All that is left new is consumer color neg. B and H has Kodak 400. I believe you can still get Fuji 200 at a few places. There is a guy who runs a site I came across several years ago who has stockpiled and frozen a ton of the Fuji Superia 200.
http://www.frugalphotographer.com/cat110.htm
It is a great film, although slower than some might want. There is also plenty of Ferrania, which is mostly repackaged as Wal-Mart, K-Mart, and whatever other store's brand. It is also available from that link above.
What most people do for their Pentax Auto 110s (and other such cameras) is buy a handful of rolls of whatever they can new, shoot what is there, and then save and reload the cassettes with their emulsions of choice. Hopefully you get cassettes that have the film-speed tab, so you can choose to leave it in place for high-speed films or remove it for low-speed films. If you get unlucky and get a 400 film with no tab, you have to rig a way to keep the lever inside the camera depressed, or you overexpose by two stops.
You can reload the cassettes with any cut down 120/220/70mm film, cut down 35mm non-perforated film, or just load it straight with 16mm movie film and incorporate the sprocket holes into the shooting. Some people like the sprocket holes, this is a very cheap way to get film, and it gives you some interesting emulsions to choose from without having to cut them down. Processing is an issue, though.
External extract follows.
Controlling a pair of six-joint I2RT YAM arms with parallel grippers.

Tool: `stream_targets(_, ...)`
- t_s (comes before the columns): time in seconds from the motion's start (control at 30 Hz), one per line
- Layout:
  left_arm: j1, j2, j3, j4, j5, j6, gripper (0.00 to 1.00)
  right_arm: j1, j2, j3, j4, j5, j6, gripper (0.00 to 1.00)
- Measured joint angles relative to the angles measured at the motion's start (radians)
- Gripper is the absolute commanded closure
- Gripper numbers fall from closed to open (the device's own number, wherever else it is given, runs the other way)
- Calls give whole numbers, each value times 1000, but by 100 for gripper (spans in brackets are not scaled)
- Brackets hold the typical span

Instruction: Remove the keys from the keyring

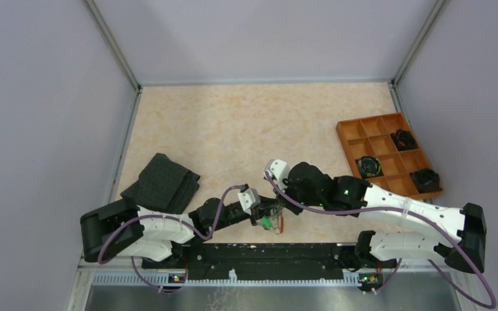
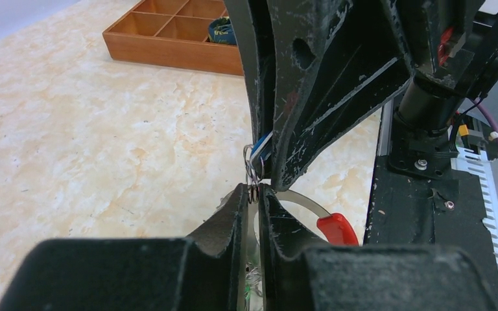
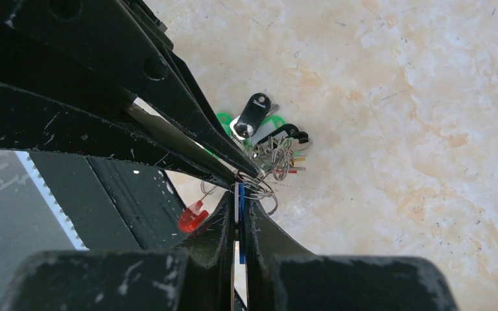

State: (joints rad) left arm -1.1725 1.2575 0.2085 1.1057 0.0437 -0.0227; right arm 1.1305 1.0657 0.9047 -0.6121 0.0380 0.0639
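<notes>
Both grippers meet low over the table's front centre. My left gripper (image 1: 264,217) (image 2: 254,192) is shut on the keyring, pinching its thin wire at the fingertips. The keyring's grey band (image 2: 301,201) curves right to its red sleeve (image 2: 337,228), which also shows in the right wrist view (image 3: 193,217) and the top view (image 1: 281,224). My right gripper (image 1: 274,207) (image 3: 238,193) is shut on a blue key (image 3: 239,217), seen edge-on between its pads. The blue key also shows in the left wrist view (image 2: 259,150). Other keys hang bunched just beyond: a black-headed one (image 3: 253,113) and a green one (image 3: 223,122).
An orange compartment tray (image 1: 345,144) (image 2: 168,48) stands at the right with three black coiled objects (image 1: 369,167) in it. A folded black cloth (image 1: 162,183) lies at the left. The black base rail (image 1: 272,253) runs close in front of the grippers.
</notes>
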Motion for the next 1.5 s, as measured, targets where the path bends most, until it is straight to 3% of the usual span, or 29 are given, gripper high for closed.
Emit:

You have to talk a movie film processing lab into running your little strips of film through their ECN or b/w reversal processes. You can get it with one row of holes or two.
Personally, I have just used 120 the couple of times I have shot black and white in my Auto 110. I developed ghetto style: in pitch darkness, running the film back and forth through a tray. I have seen some 110 reels for sale on EBay every now and then. That would be something worth looking into if you think you will load and process your own.